Write out again, exactly, the lines below starting at the one with "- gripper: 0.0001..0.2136" and ending at the one with "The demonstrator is".
Start of Exercise data
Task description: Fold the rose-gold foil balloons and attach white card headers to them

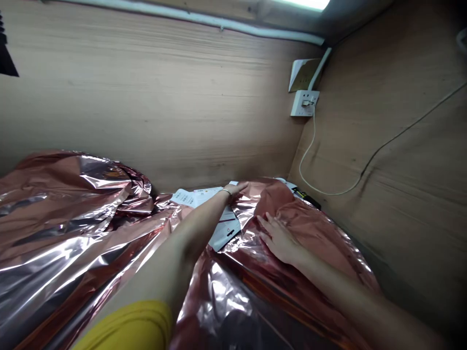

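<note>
**Wood-grain corner, lit from above**

I'm facing two pale wood-grain laminate walls: a long one (156, 97) straight ahead and another (379, 107) on my right, meeting in a corner. Both are faintly scuffed, with darker marks low down. Along the top of the long wall runs a white strip (189, 19), and above the corner a bright light (306, 4) glows. In the corner, a white wall socket (304, 103) holds a plug, with a folded tan-and-white card (304, 74) tucked just above it. A white cable (299, 167) drops from the socket and loops along the foot of the wall, while a thin cord (412, 121) slants across the right wall. A dark object (5, 56) intrudes at the far left edge.
</note>
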`<action>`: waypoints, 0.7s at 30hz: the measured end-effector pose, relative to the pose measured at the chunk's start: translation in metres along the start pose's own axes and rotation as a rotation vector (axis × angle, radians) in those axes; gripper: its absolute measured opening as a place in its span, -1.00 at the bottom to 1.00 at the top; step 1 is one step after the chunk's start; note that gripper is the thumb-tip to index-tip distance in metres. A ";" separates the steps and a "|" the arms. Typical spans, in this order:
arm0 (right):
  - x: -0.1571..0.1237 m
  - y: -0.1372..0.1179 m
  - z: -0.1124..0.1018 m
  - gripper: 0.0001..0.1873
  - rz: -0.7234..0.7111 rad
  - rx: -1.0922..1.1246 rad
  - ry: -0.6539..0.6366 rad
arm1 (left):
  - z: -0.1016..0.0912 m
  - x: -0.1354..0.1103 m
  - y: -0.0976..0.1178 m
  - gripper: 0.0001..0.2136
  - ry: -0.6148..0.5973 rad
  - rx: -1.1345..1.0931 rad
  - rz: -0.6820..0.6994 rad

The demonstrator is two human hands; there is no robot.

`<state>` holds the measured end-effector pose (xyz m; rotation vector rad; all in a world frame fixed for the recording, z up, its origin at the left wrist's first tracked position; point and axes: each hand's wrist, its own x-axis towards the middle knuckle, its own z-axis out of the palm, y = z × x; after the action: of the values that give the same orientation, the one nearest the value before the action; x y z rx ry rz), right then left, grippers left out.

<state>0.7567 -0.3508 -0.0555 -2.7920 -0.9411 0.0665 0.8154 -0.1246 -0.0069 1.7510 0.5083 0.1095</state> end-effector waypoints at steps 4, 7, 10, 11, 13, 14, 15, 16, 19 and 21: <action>0.009 0.006 0.001 -0.37 0.054 0.006 -0.015 | 0.003 -0.001 -0.006 -0.74 -0.040 0.022 0.020; 0.009 0.011 0.004 -0.40 0.037 0.032 -0.018 | 0.007 -0.001 -0.010 -0.73 -0.029 0.040 0.045; 0.008 0.012 0.010 -0.39 0.023 0.073 0.018 | 0.014 -0.003 -0.009 -0.72 -0.044 0.046 0.092; 0.008 0.012 0.011 -0.39 0.015 0.092 0.038 | 0.017 -0.004 -0.007 -0.72 -0.055 0.047 0.115; 0.010 0.017 0.012 -0.40 -0.009 0.139 0.092 | 0.023 -0.010 0.001 -0.74 -0.076 0.053 0.173; 0.010 0.021 0.009 -0.41 -0.018 0.166 0.133 | 0.025 -0.014 0.007 -0.75 -0.090 0.055 0.209; 0.010 0.026 0.003 -0.42 -0.019 0.193 0.188 | 0.026 -0.021 0.014 -0.77 -0.109 0.053 0.251; 0.008 0.032 -0.006 -0.43 -0.012 0.215 0.253 | 0.026 -0.029 0.022 -0.80 -0.137 0.048 0.298; -0.011 0.050 -0.052 -0.31 0.034 0.257 0.491 | 0.018 -0.069 0.046 -0.87 -0.276 0.025 0.463; -0.033 0.057 -0.094 -0.11 -0.001 0.272 0.666 | 0.008 -0.106 0.057 -0.92 -0.393 0.019 0.550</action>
<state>0.7741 -0.4312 0.0251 -2.3043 -0.6926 -0.6412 0.7387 -0.1821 0.0665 1.8325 -0.2650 0.1422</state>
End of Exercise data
> Response below
  - gripper: 0.0001..0.2136
  - ry: -0.6148..0.5973 rad
  - rx: -1.1345..1.0931 rad
  - rz: -0.6820..0.6994 rad

The demonstrator is two human hands; there is no robot.

The exercise asks for nothing further.